#NaturePact: Connecting with Country

Many people call Australia ‘the lucky country,’ but ‘luck’ is an inadequate word for how fortunate we truly are to belong to this amazing place. Consider this astonishing geophysical fact: Australia is made of the oldest continental crust on Earth, some 4.4 billion years old.  Not only that, the oldest fossil evidence of life on land anywhere in the planet has been discovered embedded in rocks in Western Australia’s Pilbara region.  

And then there are the innumerable, powerful stories of human and ancestral connection. We’re sharing lands that are home to the oldest continuous living cultures in the world; lands that have been shaped by millennia of connectedness, custodianship and care by Australia’s Aboriginal and Torres Strait Islander peoples. 

That custodianship and care today remain as precious and essential as they have ever been. For Aboriginal and Torres Strait Islander peoples, care of Country is not just about being physically close to the land or oceans. For many, ‘they are their country in the sense that humans are a critical component of ecological relationships.’* 

Much of the Koala Eco range (developed and made on Gadigal land of the Eora Nation) takes inspiration from traditional bush medicines of the Australian Aboriginal pharmacopoeia. So we are really proud to be partnering with People and Parks Foundation’s 2022 #NaturePact campaign, which invites us to explore and experience a deeper relationship with and respect for nature. 

Though non-Indigenous Australians can never be as deeply culturally and ancestrally entwined with the lands, skies and waters as Australia’s first peoples, we are all nonetheless part of nature, and we all play a role in caring for it. Nature connects us all.

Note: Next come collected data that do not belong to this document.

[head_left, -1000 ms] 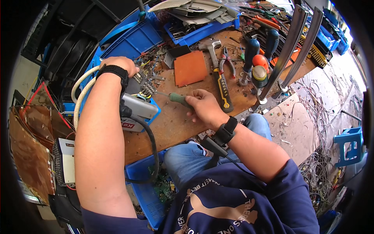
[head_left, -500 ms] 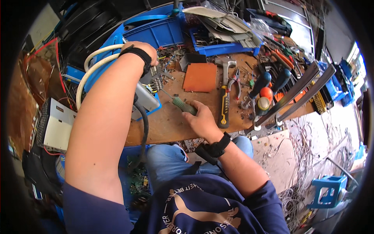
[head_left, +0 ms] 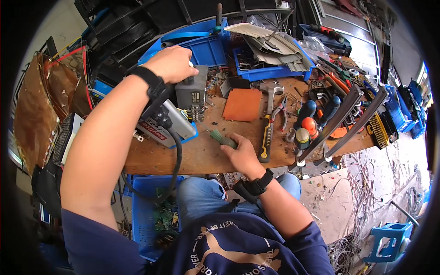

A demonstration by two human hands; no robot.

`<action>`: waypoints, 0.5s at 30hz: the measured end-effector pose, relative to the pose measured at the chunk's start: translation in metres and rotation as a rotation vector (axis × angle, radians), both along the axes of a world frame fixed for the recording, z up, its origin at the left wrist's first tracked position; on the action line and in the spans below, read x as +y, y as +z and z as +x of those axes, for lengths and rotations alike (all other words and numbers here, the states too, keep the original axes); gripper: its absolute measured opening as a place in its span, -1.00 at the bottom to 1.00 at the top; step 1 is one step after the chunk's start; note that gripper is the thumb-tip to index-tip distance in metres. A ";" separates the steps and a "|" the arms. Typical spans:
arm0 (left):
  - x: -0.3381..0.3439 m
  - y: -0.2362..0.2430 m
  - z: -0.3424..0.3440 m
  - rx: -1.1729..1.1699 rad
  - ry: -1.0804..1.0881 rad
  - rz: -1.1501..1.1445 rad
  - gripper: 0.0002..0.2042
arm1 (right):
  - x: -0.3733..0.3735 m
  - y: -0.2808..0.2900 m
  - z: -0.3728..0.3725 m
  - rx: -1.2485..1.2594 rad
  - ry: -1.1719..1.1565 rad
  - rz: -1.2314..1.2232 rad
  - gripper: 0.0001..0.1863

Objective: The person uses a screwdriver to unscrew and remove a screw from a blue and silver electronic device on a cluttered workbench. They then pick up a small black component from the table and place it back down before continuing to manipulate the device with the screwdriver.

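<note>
The right grip (head_left: pixel 244 155) wraps the green-handled screwdriver (head_left: pixel 222 138) at frame centre, near the counter's (head_left: pixel 197 160) front edge; open room lies leftward. Left grip (head_left: pixel 172 65), upper left, tops the grey box (head_left: pixel 187 97), closure unclear.

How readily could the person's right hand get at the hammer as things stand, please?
Probably yes: the hammer lies close beside the right hand with nothing visible between them, though that hand holds a green-handled screwdriver.
</note>
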State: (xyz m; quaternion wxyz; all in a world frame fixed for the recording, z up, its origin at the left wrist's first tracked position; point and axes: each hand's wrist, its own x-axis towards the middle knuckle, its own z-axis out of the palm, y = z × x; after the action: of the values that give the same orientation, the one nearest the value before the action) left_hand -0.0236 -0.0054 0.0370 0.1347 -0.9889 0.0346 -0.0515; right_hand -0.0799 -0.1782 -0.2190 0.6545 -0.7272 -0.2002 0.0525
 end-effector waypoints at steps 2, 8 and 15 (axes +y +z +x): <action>0.001 0.007 -0.010 -0.003 -0.021 -0.090 -0.63 | -0.001 0.000 0.000 0.004 -0.001 0.009 -0.56; 0.042 0.019 -0.044 -0.370 -0.009 -0.165 -0.66 | -0.012 0.014 -0.008 0.008 0.015 -0.040 -0.56; 0.103 0.004 -0.095 -0.554 0.188 -0.298 -0.58 | -0.029 0.011 -0.006 -0.060 0.009 0.012 -0.57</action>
State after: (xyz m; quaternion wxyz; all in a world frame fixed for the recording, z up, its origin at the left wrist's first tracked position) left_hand -0.1188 0.0975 0.0410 -0.0030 -0.9451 -0.1028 -0.3102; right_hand -0.0860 -0.2071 -0.2078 0.6523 -0.7235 -0.2235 0.0322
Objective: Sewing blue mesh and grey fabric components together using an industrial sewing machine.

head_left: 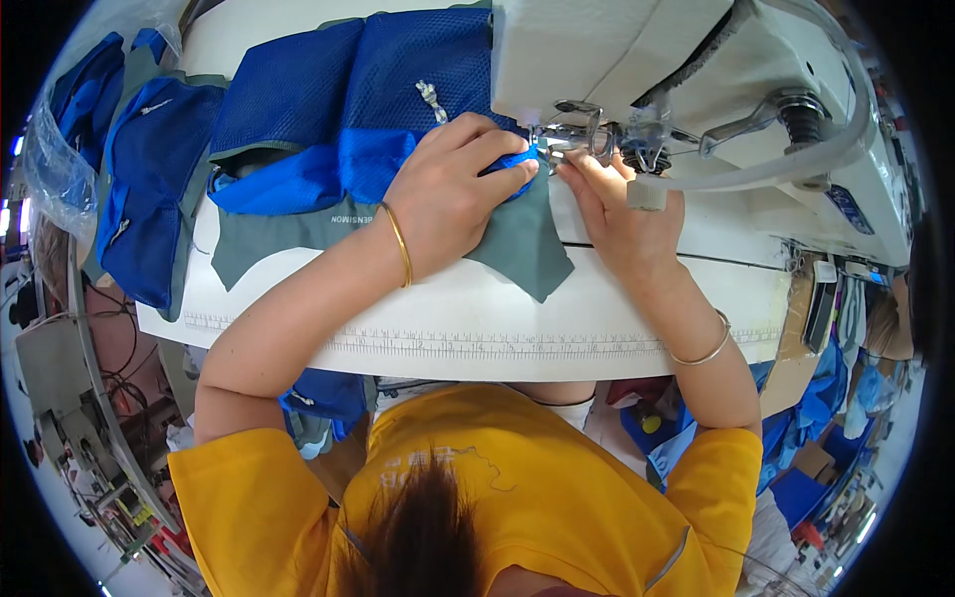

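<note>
- Fabric panel [373,164], blue mesh and grey, lies at eleven o'clock.
- Left hand [448,199]: fingers [504,182] pinch the panel's blue fold.
- Right hand [627,214] sits beside the sewing machine [686,70], two o'clock; cannot tell its grip.

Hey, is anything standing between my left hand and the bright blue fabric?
Nothing visible is: your left hand is directly on the bright blue fabric, thumb and fingers pinching it just left of the sewing machine's needle area.

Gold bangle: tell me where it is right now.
In the head view, the gold bangle is left of centre, around the wrist of the left hand, above the printed ruler.
</note>
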A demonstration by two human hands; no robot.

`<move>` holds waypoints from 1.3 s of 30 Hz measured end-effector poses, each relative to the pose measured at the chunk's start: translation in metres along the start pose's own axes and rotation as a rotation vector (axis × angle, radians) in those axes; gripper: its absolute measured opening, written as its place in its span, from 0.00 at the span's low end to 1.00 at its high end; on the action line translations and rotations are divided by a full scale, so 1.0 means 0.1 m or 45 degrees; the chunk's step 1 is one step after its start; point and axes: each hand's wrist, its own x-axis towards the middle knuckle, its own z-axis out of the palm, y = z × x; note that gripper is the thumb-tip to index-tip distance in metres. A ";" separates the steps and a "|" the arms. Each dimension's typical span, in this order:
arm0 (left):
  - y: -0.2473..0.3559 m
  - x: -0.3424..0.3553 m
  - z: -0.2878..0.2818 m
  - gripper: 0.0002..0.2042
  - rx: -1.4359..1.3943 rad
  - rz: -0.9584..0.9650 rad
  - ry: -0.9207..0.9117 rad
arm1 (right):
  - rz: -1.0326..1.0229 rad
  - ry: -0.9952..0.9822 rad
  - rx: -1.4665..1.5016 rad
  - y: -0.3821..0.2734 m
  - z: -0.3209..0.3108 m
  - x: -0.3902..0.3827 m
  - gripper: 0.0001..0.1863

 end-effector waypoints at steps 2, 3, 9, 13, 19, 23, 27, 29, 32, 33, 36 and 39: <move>0.00 0.00 -0.01 0.15 0.022 0.003 -0.003 | 0.000 0.034 0.034 -0.02 0.00 0.01 0.09; -0.01 0.00 -0.01 0.15 0.022 0.004 -0.002 | 0.000 0.034 0.033 -0.02 -0.01 0.02 0.09; -0.02 0.00 -0.01 0.15 0.049 0.009 -0.013 | -0.026 0.045 -0.054 0.05 0.06 -0.04 0.09; -0.02 0.02 0.00 0.15 0.074 0.003 -0.021 | -0.032 0.047 -0.083 -0.01 -0.01 -0.04 0.09; -0.07 -0.01 0.00 0.16 -0.015 -0.009 0.042 | -0.087 0.083 -0.039 -0.11 -0.13 -0.01 0.10; 0.00 0.03 -0.09 0.15 0.030 0.094 0.064 | -0.138 0.060 -0.086 -0.17 -0.20 -0.01 0.03; 0.07 0.01 -0.10 0.13 0.056 0.066 0.019 | -0.136 0.070 -0.058 -0.17 -0.20 -0.03 0.01; 0.04 -0.02 -0.08 0.12 0.025 0.035 -0.037 | -0.123 0.018 0.015 -0.19 -0.23 -0.02 0.04; 0.00 -0.01 -0.07 0.12 0.020 0.049 -0.065 | -0.114 0.024 0.044 -0.20 -0.23 -0.01 0.05; -0.01 -0.01 -0.07 0.12 0.020 0.058 -0.088 | -0.108 0.025 0.080 -0.20 -0.24 -0.01 0.05; 0.00 0.00 -0.09 0.12 0.027 0.032 -0.100 | -0.164 0.031 0.013 -0.19 -0.25 0.00 0.07; -0.02 -0.02 -0.07 0.13 -0.063 -0.054 -0.105 | -0.041 0.017 0.137 -0.26 -0.24 0.03 0.04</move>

And we can strengthen these connections.  This week, maybe use your #NaturePact time to start finding out more about the language groups and cultural practices of the Traditional Custodians of the places where you live. Take the opportunity to grow and affirm your respect and appreciation for this extraordinary country, and also for the people who have looked after it for more than 60,000 years.  

Koala Eco is the principal partner and supporter for the People and Parks Foundation’s 2022 #NaturePact campaign, which aims to encourage as many people as possible to spend more time connecting with the outdoor world during September.  To sign up, or find out more go to: https://peopleandparks.org/nature-pact/

*This is from a June 2016 paper called ‘A Landscape Architecture of Fire: Cultural Emergence and Ecological Pyrodiversity in Australia’s Western Desert’ by Deborah Bird, Rebecca Bliege Bird, Brian Codding, and Ngalangka Nola Taylor, which appeared in Current Anthropology. It focuses on the fire management practices of the Martu language groups of remote Western Australia, and its authors note: ‘Many traditionally oriented Martu … do not perceive of themselves as having a spiritual connection that makes them “closer to the land” … they insist that they are their country in the sense that humans are a critical component of ecological relationships.’